O educador físico Luis Mochizuki, professor da USP, afirma que o esporte "não requer habilidades motoras específicas para a maioria dos movimentos", mas afirmou que a modalidade pode trazer riscos se praticada sem acompanhamento adequado.

"É um esporte que pode ser praticado por pessoas de idade variada, desde crianças até idosos, com ou sem doenças, desde que sejam supervisionados por um profissional preparado para adequar a carga, quantidade, sequência, intensidade e duração dos exercícios para necessidades e restrições de cada pessoa. E os exercícios devem ser gerenciados de acordo com as restrições de saúde de cada um."

A educadora física Samanta Zequini lembra que também é aconselhável consultar um médico para verificar a aptidão à atividade física. "É preciso ainda ter atenção na execução dos movimentos para que não haja lesões, respeitar o descanso e a pausa, saber os limites do corpo e principalmente ter consciência corporal, além de uma alimentação adequada. Fazer aquecimento ou alongamento antes do treino de calistenia também é importante."

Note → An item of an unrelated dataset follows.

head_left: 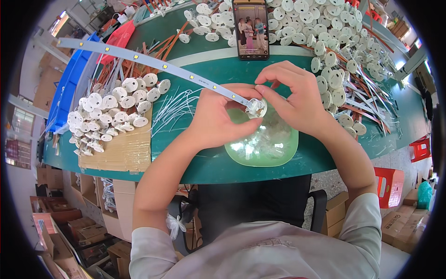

Para os iniciantes, adaptar os exercícios é uma boa opção, como fazer flexões com os joelhos dobrados e apoiados no chão, em vez de ficar com as pernas esticadas, para facilitar a execução e evitar lesões.

Diversão

O estudante Luiz Otavio Mesquita, de 23 anos, fundou em 2013 o grupo Calistenia Brasil, que tem hoje dez atletas e mais de 50 grupos menores associados. Ele encara a hora de se exercitar mais como lazer do que compromisso com o corpo e a saúde.

"Sempre me divirto tentando fazer novos movimentos. Nem percebo que estou de fato praticando um esporte, e isso me ajuda até a tirar o foco de problemas que possa estar enfrentando", afirma Mesquita.

Morador de Brasília, Mateus Chiarini, de 20 anos, também diz ter aprimorado sua saúde física e mental após começar a praticar a modalidade.

"Considero mais um estilo de vida do que um esporte. Mesmo com a agenda apertada entre trabalho e faculdade, nunca deixo de lado, e levo o foco que tenho nas barras para outras áreas da vida, até as relações interpessoais."

Sua identificação com a calistenia foi tanta que ele resolveu mudar de curso na faculdade, de Geofísica para Educação Física.

Juntamente com um amigo que conheceu nos treinos e educadores físicos, ele oferece treinos gratuitos todos os domingos. "Em dois meses, já tínhamos 70 alunos", diz ele.

Para começar

Marco Tulio Bernardes, de 15 anos, também organiza um grupo que se reúne todos os dias para praticar calistenia na cidade mineira de Araguari.

"É preciso ter bastante força para executar os movimentos, mas, uma vez que você os domina, o desafio é domar a gravidade."